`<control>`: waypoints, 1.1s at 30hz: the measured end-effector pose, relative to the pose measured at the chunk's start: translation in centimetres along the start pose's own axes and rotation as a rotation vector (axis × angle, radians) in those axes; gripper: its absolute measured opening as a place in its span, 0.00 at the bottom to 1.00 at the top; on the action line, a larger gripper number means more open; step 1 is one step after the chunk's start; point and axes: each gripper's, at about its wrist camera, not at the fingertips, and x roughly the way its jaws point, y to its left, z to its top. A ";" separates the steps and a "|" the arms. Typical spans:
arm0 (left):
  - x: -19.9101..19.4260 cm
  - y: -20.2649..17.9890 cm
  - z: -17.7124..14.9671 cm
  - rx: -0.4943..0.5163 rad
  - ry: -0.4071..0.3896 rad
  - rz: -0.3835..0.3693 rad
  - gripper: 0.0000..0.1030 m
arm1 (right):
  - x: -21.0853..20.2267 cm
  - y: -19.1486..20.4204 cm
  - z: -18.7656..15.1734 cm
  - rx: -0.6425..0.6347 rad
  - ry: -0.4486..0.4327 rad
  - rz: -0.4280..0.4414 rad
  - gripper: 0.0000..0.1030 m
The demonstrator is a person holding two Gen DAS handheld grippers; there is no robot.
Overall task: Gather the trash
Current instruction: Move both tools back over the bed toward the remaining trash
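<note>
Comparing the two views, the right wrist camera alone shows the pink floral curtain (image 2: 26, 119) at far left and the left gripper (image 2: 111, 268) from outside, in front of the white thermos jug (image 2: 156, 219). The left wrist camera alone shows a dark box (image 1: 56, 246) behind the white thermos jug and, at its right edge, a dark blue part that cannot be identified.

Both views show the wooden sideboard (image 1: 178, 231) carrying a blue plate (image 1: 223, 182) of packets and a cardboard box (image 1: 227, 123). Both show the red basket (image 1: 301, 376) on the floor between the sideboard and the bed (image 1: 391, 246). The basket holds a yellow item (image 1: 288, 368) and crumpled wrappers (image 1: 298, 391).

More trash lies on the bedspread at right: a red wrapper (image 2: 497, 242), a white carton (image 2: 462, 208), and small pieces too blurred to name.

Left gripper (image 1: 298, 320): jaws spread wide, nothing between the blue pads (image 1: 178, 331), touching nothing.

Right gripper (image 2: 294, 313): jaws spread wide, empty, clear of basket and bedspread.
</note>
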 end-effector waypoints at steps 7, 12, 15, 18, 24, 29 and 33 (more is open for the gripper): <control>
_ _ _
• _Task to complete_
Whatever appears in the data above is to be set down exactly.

• _Solved exercise_
`<control>`: waypoints, 1.1s at 30hz: the measured end-effector pose, relative to the pose measured at the chunk's start: translation in centimetres along the start pose's own axes and rotation as a rotation vector (axis × angle, radians) in those axes; gripper: its absolute measured opening as a place in its span, 0.00 at the bottom to 1.00 at the top; on the action line, a larger gripper number means more open; step 1 is one step after the chunk's start; point and axes: each gripper's, at about its wrist camera, not at the fingertips, and x roughly the way its jaws point, y to its left, z to its top. A ";" separates the steps and a "|" the arms. Typical spans:
arm0 (left):
  - x: -19.9101..19.4260 cm
  - y: -20.2649..17.9890 cm
  - z: -17.7124..14.9671 cm
  - rx: -0.4943..0.5163 rad
  - ry: -0.4071..0.3896 rad
  - rz: -0.3835..0.3693 rad
  - gripper: 0.0000..0.1030 m
arm1 (right):
  - x: -21.0853..20.2267 cm
  - y: -19.1486..20.4204 cm
  - z: -18.7656..15.1734 cm
  - rx: -0.6425..0.6347 rad
  - ry: -0.4486..0.4327 rad
  - rz: -0.4280..0.4414 rad
  - gripper: 0.0000..0.1030 m
The demonstrator is a person holding two Gen DAS handheld grippers; there is no robot.
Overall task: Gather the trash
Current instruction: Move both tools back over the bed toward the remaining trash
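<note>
Comparing the two views, the right wrist camera alone shows the pink floral curtain (image 2: 26, 119) at far left and the left gripper (image 2: 111, 268) from outside, in front of the white thermos jug (image 2: 156, 219). The left wrist camera alone shows a dark box (image 1: 56, 246) behind the white thermos jug and, at its right edge, a dark blue part that cannot be identified.

Both views show the wooden sideboard (image 1: 178, 231) carrying a blue plate (image 1: 223, 182) of packets and a cardboard box (image 1: 227, 123). Both show the red basket (image 1: 301, 376) on the floor between the sideboard and the bed (image 1: 391, 246). The basket holds a yellow item (image 1: 288, 368) and crumpled wrappers (image 1: 298, 391).

More trash lies on the bedspread at right: a red wrapper (image 2: 497, 242), a white carton (image 2: 462, 208), and small pieces too blurred to name.

Left gripper (image 1: 298, 320): jaws spread wide, nothing between the blue pads (image 1: 178, 331), touching nothing.

Right gripper (image 2: 294, 313): jaws spread wide, empty, clear of basket and bedspread.
</note>
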 end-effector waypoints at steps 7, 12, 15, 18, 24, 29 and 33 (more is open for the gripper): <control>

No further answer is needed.